In Judaism, the concept of compassion is deeply connected with doing mitzvot, actively trying to fix the wrongs that cause sorrow. We offer caring and hope, but our most effective means to console, to bring comfort, is not simply emotional or even personal. It lies in the imperative to work to right the wrongs that caused such damage in the first place. This, of course, can take many forms. One of them might be to ease the pain of others—you know, to “ease his pain.”

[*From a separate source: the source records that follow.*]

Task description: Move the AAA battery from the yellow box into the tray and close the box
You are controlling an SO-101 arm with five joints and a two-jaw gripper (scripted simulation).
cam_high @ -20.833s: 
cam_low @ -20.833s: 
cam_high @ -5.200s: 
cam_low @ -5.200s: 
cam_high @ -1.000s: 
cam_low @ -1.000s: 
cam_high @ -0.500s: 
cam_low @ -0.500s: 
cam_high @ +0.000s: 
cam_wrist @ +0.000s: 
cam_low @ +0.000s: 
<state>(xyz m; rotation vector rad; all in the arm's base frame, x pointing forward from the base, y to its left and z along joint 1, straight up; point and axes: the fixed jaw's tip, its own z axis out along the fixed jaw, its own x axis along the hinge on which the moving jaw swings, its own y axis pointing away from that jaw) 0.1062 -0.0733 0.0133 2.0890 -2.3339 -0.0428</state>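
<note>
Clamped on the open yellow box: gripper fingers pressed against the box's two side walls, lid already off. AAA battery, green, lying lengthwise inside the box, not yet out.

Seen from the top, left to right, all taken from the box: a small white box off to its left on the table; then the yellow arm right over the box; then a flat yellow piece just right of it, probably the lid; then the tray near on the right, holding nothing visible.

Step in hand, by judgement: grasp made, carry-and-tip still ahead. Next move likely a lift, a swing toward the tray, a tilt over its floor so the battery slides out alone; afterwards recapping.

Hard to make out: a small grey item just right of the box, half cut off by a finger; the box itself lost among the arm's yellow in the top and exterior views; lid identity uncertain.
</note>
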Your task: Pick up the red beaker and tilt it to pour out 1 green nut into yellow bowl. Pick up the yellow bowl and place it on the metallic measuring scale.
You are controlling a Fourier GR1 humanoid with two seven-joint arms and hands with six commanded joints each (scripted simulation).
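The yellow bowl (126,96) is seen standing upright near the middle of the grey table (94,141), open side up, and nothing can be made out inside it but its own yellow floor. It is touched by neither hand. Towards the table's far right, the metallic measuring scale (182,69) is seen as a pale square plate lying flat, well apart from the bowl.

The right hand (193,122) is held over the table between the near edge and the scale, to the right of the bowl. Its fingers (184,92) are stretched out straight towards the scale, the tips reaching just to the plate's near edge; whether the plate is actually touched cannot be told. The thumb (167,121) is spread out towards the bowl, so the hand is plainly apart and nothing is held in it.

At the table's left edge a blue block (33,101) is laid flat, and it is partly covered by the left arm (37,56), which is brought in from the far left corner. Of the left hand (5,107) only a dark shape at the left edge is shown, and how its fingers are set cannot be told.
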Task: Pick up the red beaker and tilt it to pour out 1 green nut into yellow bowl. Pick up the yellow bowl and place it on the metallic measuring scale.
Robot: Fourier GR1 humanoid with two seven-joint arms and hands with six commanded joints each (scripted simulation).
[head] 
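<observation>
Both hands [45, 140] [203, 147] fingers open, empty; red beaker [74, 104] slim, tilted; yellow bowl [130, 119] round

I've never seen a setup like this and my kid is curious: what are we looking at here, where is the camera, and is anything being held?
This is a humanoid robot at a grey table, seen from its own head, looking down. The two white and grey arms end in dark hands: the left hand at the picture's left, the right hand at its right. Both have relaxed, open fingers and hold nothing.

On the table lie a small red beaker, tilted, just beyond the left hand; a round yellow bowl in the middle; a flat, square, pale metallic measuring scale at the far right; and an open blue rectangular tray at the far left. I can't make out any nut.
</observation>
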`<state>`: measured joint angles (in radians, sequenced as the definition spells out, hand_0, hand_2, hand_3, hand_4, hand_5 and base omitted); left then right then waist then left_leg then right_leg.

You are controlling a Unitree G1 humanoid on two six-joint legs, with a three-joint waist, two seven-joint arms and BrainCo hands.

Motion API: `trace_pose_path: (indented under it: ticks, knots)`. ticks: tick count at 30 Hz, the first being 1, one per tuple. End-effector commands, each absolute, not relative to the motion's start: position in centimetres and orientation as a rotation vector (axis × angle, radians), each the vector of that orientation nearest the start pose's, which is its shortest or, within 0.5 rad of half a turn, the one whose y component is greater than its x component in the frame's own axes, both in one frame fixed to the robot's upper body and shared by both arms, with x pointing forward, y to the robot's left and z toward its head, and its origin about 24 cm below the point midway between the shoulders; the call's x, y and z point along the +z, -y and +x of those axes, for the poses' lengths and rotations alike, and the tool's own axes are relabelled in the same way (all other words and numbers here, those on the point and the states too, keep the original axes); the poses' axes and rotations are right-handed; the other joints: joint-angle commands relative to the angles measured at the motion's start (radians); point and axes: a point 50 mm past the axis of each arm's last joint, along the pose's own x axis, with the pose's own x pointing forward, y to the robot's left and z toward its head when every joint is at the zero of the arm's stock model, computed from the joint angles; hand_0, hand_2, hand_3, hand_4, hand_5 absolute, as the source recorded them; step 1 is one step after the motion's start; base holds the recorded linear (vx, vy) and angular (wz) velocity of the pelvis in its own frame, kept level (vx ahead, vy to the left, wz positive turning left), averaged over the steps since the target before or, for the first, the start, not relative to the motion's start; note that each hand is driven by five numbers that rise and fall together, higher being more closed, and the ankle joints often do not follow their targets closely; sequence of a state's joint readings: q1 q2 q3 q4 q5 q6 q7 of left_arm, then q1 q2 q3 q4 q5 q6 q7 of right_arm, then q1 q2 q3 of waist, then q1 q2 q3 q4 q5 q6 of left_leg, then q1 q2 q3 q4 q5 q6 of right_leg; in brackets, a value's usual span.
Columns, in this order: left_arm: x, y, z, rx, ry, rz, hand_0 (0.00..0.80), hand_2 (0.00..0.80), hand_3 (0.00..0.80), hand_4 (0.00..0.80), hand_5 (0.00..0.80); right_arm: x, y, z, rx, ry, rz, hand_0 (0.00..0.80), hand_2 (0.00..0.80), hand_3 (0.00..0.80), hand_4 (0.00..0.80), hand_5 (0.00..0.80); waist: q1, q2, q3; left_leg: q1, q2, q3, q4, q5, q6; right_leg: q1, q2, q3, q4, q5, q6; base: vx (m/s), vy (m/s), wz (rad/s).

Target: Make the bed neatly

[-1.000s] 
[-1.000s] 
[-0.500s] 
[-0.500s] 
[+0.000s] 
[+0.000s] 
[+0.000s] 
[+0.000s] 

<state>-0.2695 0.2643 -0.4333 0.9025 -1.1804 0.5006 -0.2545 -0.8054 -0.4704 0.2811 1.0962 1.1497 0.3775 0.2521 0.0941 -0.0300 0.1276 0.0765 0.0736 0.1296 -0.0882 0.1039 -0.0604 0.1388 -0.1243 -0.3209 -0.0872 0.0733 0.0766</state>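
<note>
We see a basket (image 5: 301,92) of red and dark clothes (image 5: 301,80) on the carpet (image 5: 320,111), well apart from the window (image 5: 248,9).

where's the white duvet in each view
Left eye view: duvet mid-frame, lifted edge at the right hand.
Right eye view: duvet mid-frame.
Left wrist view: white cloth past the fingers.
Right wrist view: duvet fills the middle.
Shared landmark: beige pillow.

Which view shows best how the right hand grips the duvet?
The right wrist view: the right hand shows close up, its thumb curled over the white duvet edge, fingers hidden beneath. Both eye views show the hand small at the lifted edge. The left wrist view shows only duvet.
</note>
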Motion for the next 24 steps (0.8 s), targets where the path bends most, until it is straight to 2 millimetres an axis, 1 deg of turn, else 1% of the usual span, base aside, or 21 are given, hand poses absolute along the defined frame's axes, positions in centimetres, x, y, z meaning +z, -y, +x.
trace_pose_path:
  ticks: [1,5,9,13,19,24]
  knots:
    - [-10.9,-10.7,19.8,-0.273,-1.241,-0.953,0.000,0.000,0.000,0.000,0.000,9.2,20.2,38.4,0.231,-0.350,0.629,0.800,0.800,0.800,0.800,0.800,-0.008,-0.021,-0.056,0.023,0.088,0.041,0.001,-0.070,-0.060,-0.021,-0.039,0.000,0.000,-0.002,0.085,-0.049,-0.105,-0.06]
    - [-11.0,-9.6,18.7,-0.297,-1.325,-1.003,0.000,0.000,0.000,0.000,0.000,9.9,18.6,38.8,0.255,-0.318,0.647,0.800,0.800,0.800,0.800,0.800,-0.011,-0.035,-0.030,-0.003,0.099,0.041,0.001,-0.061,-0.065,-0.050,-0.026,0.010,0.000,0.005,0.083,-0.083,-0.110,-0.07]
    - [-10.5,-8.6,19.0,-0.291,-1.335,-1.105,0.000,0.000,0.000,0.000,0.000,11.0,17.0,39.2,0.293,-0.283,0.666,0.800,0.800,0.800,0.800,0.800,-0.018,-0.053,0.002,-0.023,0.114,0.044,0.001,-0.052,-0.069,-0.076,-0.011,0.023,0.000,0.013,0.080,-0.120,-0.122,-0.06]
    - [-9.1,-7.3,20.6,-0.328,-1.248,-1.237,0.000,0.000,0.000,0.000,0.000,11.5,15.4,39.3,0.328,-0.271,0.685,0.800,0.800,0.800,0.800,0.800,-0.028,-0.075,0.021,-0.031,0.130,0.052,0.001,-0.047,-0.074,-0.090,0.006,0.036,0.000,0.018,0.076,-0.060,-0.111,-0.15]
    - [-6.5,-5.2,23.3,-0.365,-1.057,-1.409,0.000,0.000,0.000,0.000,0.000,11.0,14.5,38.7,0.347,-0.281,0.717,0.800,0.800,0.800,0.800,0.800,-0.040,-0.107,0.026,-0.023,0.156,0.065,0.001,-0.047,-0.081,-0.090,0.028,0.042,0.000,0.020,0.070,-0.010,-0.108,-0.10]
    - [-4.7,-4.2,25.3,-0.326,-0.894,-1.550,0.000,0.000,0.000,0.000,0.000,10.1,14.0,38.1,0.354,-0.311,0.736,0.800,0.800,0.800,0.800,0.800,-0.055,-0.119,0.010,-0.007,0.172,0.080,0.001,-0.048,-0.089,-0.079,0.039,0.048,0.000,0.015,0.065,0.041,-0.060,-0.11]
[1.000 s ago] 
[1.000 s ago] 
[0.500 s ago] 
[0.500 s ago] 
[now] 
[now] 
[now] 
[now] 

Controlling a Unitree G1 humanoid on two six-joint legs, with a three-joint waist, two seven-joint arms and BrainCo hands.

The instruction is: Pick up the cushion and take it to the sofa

It can be something as simple as bringing peanut butter to a food bank so parents can make sandwiches for their hungry children. It can be fixing a broken sink for a neighbor or paying a bill they can’t afford. It might be going to a hospital to visit a friend who is ill and lonely and offering a prayer for healing. It could be seeing someone in hospice, and easing their course out of their terminal illness by assuring them that they can go. It can be cooking a meal for someone who can’t do it for themselves.
It might be counseling a lost soul, holding the hand of a person struggling with fear, helping rebuild another’s weakened will.
It might be something joyful, like celebrating with a couple who have found love and companionship and happiness, ending their separateness in simcha.
Compassion includes passion, which implies, in fact insists upon action: helping, doing, actively easing that pain, bringing not only solace but solutions.
On this Shabbat Nachamu, may our goal be not only to hear other people’s pain, not just to sympathize and show care—but to help others ease their own pain. And then, perhaps, all of our dreams may become more real.